A workout log is a free and easy way to track your fitness goals. This record of your daily activity keeps you accountable and helps you see progress if you begin to doubt your success. A separate workout log tracks your aerobic and strength-training sessions and, typically, you can personalize the logs with your favorite exercises.
You can find free, printable workout logs on your home or office computer. Programs such as Microsoft Word and Excel already contain workout logs. You choose which type of log you desire, whether it is to track strength or aerobic activity, or both, then you enter the machines to match the ones at your gym or home workout area. After you print the log, which contains blank spaces for dates across the top, keep it in an easily accessible area, such as your gym bag, or attached to your refrigerator. That way, you can fill it in as you work out, or soon after when your weight amounts and repetitions are fresh in your mind.

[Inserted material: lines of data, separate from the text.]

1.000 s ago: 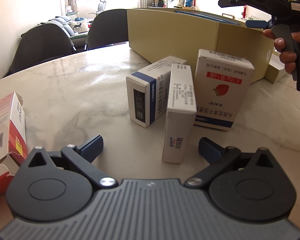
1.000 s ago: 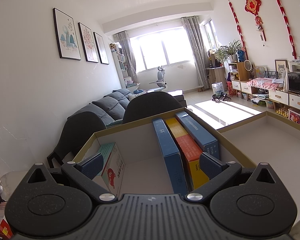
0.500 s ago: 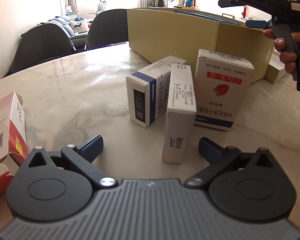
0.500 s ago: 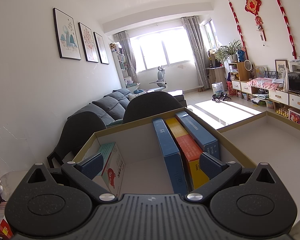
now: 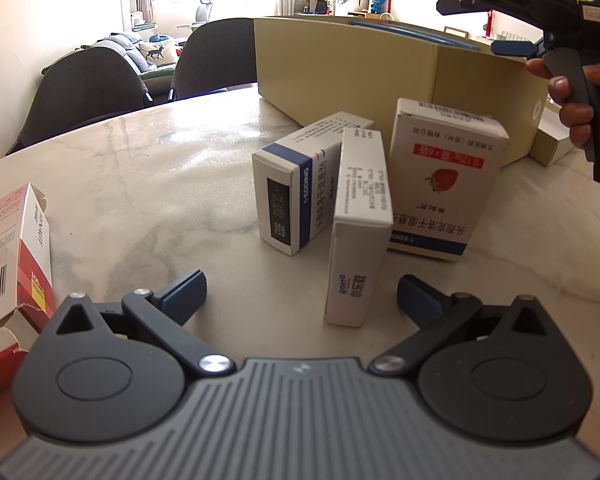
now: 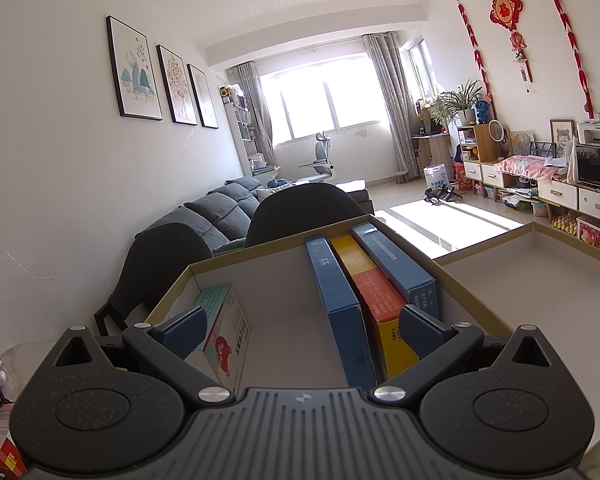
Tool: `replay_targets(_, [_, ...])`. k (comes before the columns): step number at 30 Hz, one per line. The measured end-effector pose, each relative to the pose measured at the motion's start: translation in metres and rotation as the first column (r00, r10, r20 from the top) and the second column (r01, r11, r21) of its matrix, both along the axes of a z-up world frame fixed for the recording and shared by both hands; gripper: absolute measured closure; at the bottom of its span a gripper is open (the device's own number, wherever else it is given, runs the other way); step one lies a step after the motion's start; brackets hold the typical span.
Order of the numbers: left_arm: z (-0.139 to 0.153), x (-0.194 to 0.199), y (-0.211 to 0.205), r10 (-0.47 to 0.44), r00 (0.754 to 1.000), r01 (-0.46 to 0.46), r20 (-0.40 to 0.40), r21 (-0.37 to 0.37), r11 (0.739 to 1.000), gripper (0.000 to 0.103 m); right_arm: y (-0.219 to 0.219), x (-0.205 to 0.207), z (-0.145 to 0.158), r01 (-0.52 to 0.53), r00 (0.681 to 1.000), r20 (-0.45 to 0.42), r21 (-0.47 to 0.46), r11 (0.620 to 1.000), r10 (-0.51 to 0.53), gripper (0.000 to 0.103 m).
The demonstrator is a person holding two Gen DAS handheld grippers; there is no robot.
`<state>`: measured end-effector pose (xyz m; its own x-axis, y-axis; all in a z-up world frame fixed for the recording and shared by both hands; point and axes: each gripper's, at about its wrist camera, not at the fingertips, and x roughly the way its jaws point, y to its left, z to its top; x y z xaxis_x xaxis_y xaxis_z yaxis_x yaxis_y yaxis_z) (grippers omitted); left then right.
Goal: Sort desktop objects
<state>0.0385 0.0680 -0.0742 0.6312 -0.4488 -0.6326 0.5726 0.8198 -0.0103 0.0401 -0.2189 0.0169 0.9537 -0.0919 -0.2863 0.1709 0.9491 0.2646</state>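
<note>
The sorting looks partly done. The marble table (image 5: 148, 184) carries a tan cardboard box (image 5: 340, 68) toward its far edge, and four items already stand in it: a blue box (image 6: 340, 304), a yellow-and-orange box (image 6: 380, 300) and a second blue box (image 6: 396, 268) on edge against its right wall, and a teal-topped carton with a red bear (image 6: 226, 332) leaning near its left wall.

Still out on the table, just in front of the cardboard box, are three cartons touching one another — the strawberry carton (image 5: 444, 176), the blue-banded carton (image 5: 300, 188) and the narrow white carton (image 5: 358, 232). A red-and-white carton (image 5: 12, 256) with its flap open lies at the table's left edge.

The left gripper (image 5: 302, 292) sits low with its jaws spread wide and empty, and the narrow white carton is nearest to them. The right gripper (image 6: 302, 330) hangs above the cardboard box, jaws apart — holding nothing.
</note>
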Motion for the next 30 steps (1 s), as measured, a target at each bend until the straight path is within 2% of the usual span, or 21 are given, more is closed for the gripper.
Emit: replay_targets(30, [-0.0001,0.0000,0.0000,0.000,1.000,0.000,0.000,0.000,1.000,0.000,-0.0012,0.0004,-0.0009,-0.004,1.000,-0.003,0.000,1.000,0.004,0.001])
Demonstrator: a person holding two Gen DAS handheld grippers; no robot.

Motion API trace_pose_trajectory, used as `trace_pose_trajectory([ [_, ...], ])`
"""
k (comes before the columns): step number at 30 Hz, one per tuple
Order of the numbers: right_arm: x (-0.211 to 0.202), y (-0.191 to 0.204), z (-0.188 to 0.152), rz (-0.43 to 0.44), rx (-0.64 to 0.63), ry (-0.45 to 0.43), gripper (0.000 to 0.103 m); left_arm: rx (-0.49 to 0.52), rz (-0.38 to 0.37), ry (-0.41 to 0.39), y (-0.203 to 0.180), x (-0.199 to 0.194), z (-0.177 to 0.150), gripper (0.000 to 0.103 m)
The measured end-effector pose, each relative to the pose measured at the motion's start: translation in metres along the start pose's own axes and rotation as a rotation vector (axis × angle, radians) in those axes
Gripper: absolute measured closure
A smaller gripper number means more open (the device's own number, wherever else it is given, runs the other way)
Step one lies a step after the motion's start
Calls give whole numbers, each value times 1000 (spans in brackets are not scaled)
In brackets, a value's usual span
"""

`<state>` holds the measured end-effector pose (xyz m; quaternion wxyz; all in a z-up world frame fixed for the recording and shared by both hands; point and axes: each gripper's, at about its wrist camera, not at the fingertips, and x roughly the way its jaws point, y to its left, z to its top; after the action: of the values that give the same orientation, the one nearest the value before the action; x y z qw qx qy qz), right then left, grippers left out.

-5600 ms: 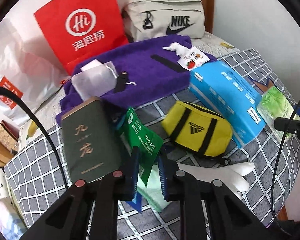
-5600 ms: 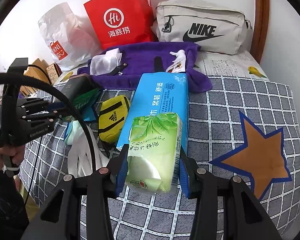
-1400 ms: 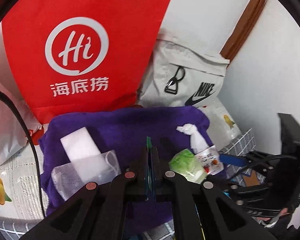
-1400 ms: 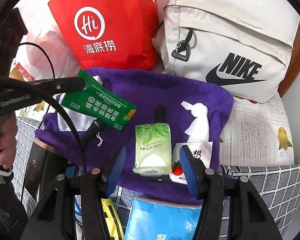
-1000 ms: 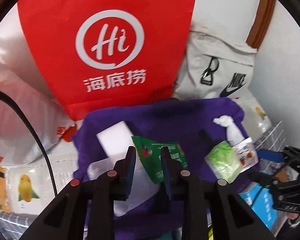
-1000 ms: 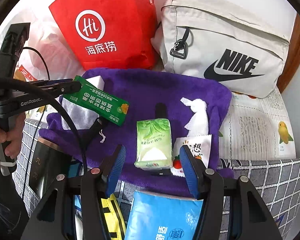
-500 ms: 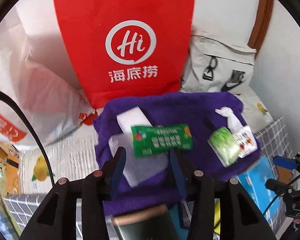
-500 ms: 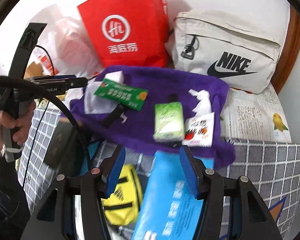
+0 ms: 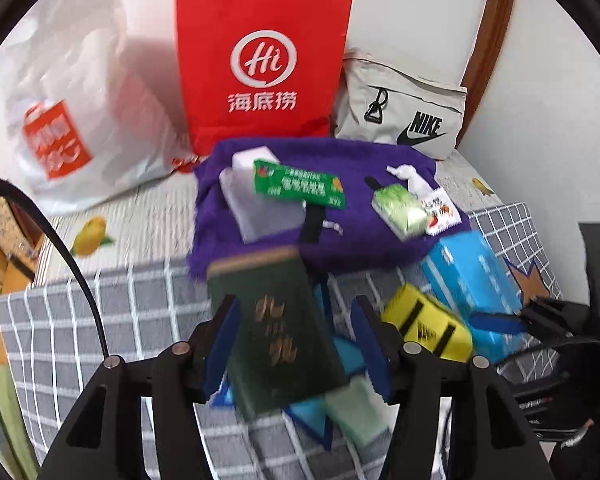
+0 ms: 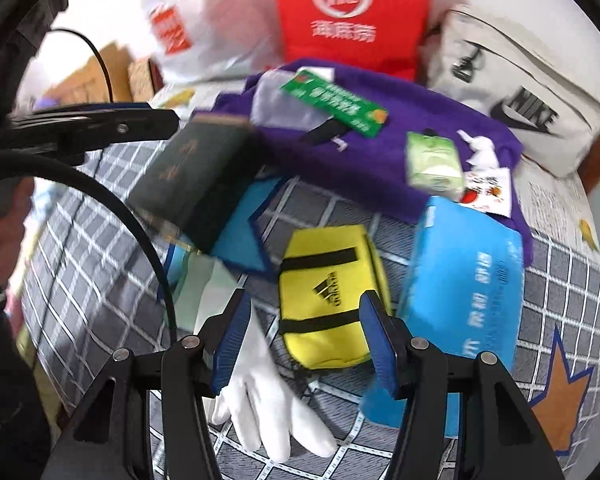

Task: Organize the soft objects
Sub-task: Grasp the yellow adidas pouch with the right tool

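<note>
The left claw (image 9: 296,344) hangs over the checked bed (image 9: 100,312) with its jaws apart, having just been opening; nothing is pinched between them, though the dark green box (image 9: 280,328) lies below in the gap, blurred. The right claw (image 10: 304,340) also stands apart and empty, above the yellow pouch (image 10: 328,292) and a white glove (image 10: 268,408). On the purple towel (image 9: 364,248) at the head of the bed lie the green sachet (image 9: 300,186), resting partly on a clear pouch (image 9: 256,208), the pale green tissue pack (image 9: 398,210) and, just beside it, a small white packet with a red print (image 9: 440,212) and a knotted white scrap (image 9: 410,178). The blue tissue box (image 9: 468,276) sits on the bed just below the towel's right edge, next to the yellow pouch. Behind the towel stand a red paper bag (image 9: 260,68), a white plastic bag (image 9: 80,120) and a grey Nike bag (image 9: 404,120) against the wall. In the right wrist view the left claw shows from the side at the left edge, with a hand (image 10: 0,240) gripping its handle.
</note>
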<state>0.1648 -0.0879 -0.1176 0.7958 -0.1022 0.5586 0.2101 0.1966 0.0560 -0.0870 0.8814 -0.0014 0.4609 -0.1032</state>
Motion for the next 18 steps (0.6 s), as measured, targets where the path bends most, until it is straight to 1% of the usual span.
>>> trace_pose_trajectory([
  [2, 7, 8, -1, -17, -47, 22, 47, -11, 4, -3, 2, -6, -13, 48],
  [6, 25, 14, 2, -119, -127, 78, 47, -40, 20, -17, 10, -20, -39, 48],
  [8, 33, 19, 2, -140, -181, 108, 47, -45, 12, -19, 13, -27, -50, 48],
  [14, 57, 30, -1, -208, -324, 204, 47, -73, 12, -24, 26, -34, -68, 48],
  [16, 63, 34, -3, -240, -358, 211, 47, -83, 18, -25, 30, -34, -72, 48],
  [17, 65, 35, -3, -250, -376, 204, 48, -90, 16, -25, 32, -35, -72, 48],
  [18, 66, 36, -3, -248, -380, 196, 56, -98, 13, -25, 35, -35, -73, 48],
])
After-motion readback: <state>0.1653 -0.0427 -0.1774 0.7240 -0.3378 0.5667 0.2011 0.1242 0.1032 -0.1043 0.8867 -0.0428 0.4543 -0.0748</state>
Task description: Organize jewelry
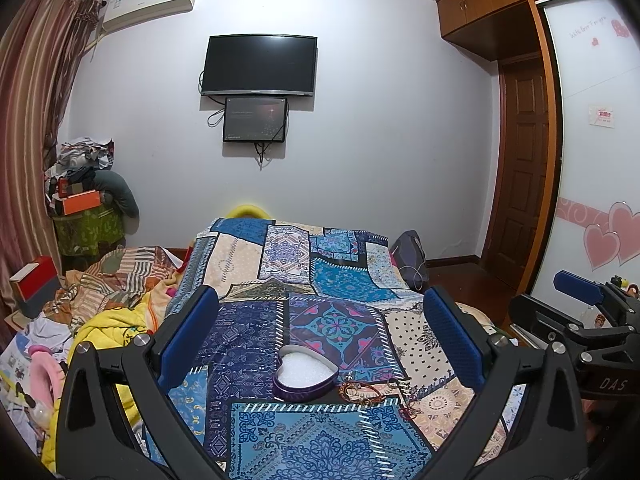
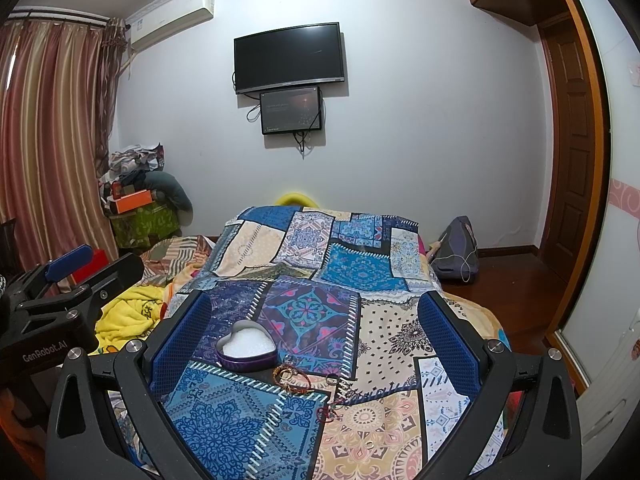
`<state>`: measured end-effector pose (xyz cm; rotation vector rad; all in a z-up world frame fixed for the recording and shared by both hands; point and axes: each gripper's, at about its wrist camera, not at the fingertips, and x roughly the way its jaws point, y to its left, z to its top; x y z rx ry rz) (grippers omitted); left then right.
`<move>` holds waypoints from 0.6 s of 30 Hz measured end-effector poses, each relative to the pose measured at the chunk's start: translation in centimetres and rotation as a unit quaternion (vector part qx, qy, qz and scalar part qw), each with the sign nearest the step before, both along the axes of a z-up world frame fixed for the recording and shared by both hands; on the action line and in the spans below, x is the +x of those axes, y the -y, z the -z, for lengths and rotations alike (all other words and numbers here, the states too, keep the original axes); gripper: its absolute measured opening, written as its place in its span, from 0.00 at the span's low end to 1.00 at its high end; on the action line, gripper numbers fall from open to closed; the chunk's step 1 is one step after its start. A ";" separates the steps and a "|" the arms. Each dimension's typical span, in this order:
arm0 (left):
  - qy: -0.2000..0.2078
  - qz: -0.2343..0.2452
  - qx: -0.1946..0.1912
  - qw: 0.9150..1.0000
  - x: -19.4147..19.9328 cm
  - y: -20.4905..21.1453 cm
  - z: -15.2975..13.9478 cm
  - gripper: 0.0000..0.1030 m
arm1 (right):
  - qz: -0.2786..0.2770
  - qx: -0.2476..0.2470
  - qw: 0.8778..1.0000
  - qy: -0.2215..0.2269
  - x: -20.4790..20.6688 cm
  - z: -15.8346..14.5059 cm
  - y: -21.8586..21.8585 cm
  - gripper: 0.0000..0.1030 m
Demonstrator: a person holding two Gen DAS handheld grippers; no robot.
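A purple heart-shaped tin (image 1: 305, 376) with white padding lies open on the patchwork bedspread (image 1: 280, 436); it also shows in the right wrist view (image 2: 247, 346). Just right of it lie beaded and cord bracelets (image 1: 362, 392) (image 2: 292, 378), a ring (image 2: 332, 379) and a red cord piece (image 2: 327, 412). My left gripper (image 1: 320, 336) is open and empty, above and behind the tin. My right gripper (image 2: 316, 332) is open and empty, held over the tin and jewelry. Each gripper sees the other at its side (image 1: 580, 320) (image 2: 64, 280).
The bedspread (image 2: 248, 420) covers the bed. A yellow blanket (image 1: 108, 332) and clutter lie on the left. A grey bag (image 2: 456, 252) sits on the wooden floor at the right, near a door (image 2: 572, 152). A TV (image 1: 258, 65) hangs on the far wall.
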<state>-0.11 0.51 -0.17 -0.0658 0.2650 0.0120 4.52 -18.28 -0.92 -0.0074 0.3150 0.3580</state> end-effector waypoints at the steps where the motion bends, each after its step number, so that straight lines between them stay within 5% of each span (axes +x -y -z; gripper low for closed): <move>1: 0.000 0.000 0.000 1.000 0.0 0.0 0.0 1.00 | 0.000 -0.001 1.000 0.000 -0.1 0.1 -0.1 0.99; 18: -0.063 0.011 0.018 0.998 4.3 -1.7 2.1 1.00 | 0.012 -0.059 0.997 -0.044 3.6 2.3 1.5 0.99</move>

Types and styles of workout logs vary dramatically, so you are sure to find one that fits your needs. Look to professional websites such as ExRx.net, the American Council on Exercise and the National Institute on Aging to find free, printable logs. Some of these cannot be changed to include your personal exercise favorites, so choose wisely. Also, look for logs that are simple and easy to use. For example, ones that have a few columns for exercises, weights, sets and repetitions -- but not a lot of area for other explanations such as rest time, unless that is an important part of your training progress. Filling in the workout log should take less time than the actual workout.
Fill It In
It is your responsibility to fill in your workout log so you want to make it as convenient and accurate as possible. You can select a log that has weekly or monthly columns. Print enough pages so you do not have to return to your computer each time you need a new log. The easier you make this process, the more likely you will use the log to your advantage. For your weight-training logs, record the exercise, weight amounts, and the number of repetitions and sets. On your aerobic training logs, write down all aerobic activity, even if you walked the dog. When tracking calories, all movement counts. If your goal is flexibility training, create a stretching log and check off the stretches each time you perform them.
Keep your workout logs as a record of your progress. After six weeks, review your workouts to see where you've made improvements and to identify areas that still need improving. This is also a time to adjust your workout routine to avoid plateaus. If you notice unchanged weight loads, or consistent repetitions, it is time to vary your workout routine. The same is true for aerobic workouts. If you notice a plateau or that you always do the same exercise for 45 minutes on the same days, mix things up and try a new aerobic exercise. Logs are also used to track aerobic classes, so find the one that works for your needs, print it and use it.